Democrats say governor has broken state law twice
JUNEAU – Democrats claim Gov. Sean Parnell has broken the law yet again by appointing an out-of-stater the Alaska Gasline Development Corporation Board.
“As lawmakers, we shouldn’t be lawbreakers,” said Sen. Hollis French, who along with the rest of Senate Democrats sent a letter of protest to Parnell. “We should stick with what we have on the books.”
Parnell’s latest appointee to the AGDC board, Richard Rabinow, lives in Houston, Texas. Rabinow had a 34-year career with ExxonMobil. When he retired in 2002, he was president of ExxonMobil Pipeline Company. Since then, he’s been president and chief executive officer of Longhorn Partners Pipeline, as well as a pipeline industry consultant.
Recently, the governor also appointed Dennis Mandell to the State Assessment Review Board. Mandell is a California man with ties to the oil industry. The SARB oversees taxes levied on oil company property, including the Trans-Alaska Pipeline. Mandell resigned after a controversy arose over his residency.
“It’s worth noting that both times the governor has done this, it’s been on oil related matters,” French said. “And he’s hiring what looks to be oil-industry friendly people from outside to come here and tip the scales. And that’s troubling.”
French noted that the governor has not appointed non-residents to other boards and commissions dealing with other matters.
House Majority leaders responded with a letter of their own in support of the governor’s appointment.
At Thursday’s weekly House Majority news conference, the House Speaker defended the governor’s appointment.
“If you’re going up against Conoco, Exxon, BP, you’re going up some of the smartest folks in the world,” said Rep. Mike Chenault, a Republican from Nikiski. “And while I believe there are smart Alaskans, that can take most of these positions and do a very good job of it, I want the best in the world to go up against Exxon.”
Parnell said he’s clearly within his rights to appoint non-residents under the Alaska Constitution, which only requires U.S. Citizenship.

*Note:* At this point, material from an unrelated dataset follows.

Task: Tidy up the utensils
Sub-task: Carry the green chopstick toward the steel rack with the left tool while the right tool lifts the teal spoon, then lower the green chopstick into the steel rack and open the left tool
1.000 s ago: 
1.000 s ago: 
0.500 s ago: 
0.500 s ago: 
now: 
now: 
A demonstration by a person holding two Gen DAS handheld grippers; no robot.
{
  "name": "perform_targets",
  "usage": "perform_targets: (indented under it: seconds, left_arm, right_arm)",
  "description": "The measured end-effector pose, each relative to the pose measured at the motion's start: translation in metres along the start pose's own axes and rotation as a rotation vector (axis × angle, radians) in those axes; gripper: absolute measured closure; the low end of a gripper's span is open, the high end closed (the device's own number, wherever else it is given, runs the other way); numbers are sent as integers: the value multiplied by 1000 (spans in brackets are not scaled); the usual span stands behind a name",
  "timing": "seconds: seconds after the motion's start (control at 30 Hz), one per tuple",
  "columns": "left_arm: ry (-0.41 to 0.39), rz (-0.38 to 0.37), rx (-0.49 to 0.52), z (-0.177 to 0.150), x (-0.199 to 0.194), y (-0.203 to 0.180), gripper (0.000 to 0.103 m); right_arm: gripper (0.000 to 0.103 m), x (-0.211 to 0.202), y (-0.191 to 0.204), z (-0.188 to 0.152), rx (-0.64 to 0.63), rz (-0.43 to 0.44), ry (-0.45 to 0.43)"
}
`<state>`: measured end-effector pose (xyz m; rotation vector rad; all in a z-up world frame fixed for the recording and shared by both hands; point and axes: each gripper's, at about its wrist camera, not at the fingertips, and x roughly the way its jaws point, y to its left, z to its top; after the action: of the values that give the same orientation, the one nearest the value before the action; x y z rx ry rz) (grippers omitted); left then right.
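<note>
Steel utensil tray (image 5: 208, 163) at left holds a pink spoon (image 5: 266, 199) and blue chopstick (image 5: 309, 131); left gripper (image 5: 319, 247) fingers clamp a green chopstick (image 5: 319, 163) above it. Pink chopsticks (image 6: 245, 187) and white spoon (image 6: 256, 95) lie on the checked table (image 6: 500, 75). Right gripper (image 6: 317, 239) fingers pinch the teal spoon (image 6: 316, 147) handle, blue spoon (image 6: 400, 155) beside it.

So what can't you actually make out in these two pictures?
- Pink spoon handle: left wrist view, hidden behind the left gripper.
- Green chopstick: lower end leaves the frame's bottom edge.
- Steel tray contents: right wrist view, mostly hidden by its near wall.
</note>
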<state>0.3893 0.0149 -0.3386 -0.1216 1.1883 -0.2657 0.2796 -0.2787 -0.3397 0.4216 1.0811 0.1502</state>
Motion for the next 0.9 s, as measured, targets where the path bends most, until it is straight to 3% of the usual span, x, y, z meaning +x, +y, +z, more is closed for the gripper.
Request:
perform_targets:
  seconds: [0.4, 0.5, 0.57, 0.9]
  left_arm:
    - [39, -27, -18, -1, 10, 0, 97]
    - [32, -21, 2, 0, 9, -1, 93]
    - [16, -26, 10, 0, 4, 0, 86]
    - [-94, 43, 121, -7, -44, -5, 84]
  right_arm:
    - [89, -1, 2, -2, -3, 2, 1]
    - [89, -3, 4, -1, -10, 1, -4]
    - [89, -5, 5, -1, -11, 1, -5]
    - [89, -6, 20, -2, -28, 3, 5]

“I have over 850 people serving in office who I’ve appointed to boards and commissions, and this represents a handful of folks,” Parnell said.
The governor said AGDC is taking the lead in the Alaska Liquified Natural Gas project, and outside expertise is needed on the board.
“The question is, do we want somebody who knows something about gas pipe and putting a project together?” Parnell said. “I honestly think it’s a good thing to have someone with that knowledge. I would not want a general practitioner performing brain surgery on me.”
There are some instances, such as the Alaska Aerospace Development Corporation, where board members have come from outside the state. But there’s a specific Alaska statute, which allows this, because Alaska doesn’t have the in-state expertise.
Parnell says he doesn’t want to get in a constitutional fight with Democrats, so he’ll ask lawmakers to pass a law allowing non-resident appointments to AGDC.
“We cannot rely solely on a small population group and expect that the biggest project in North American history be limited to Alaska residents,” Parnell said. “So I’m going to ask that legislators carve out an exception on this mega project like they did with the Alaska Aerospace Corporation.”
Democrats said they welcome the debate.
“This is all about Alaska. Alaska gas. An Alaskan gasline,” French said. “Let’s have Alaskans on board making these decisions. These are big questions that are central to the economy of the state.”
In the meantime, two representatives say they’ll work toward an amendment this session to end the debate.
Mike Chenault and Mike Hawker said they want the governor to have the widest possible field of expertise to choose from when making board appointments to the AGDC.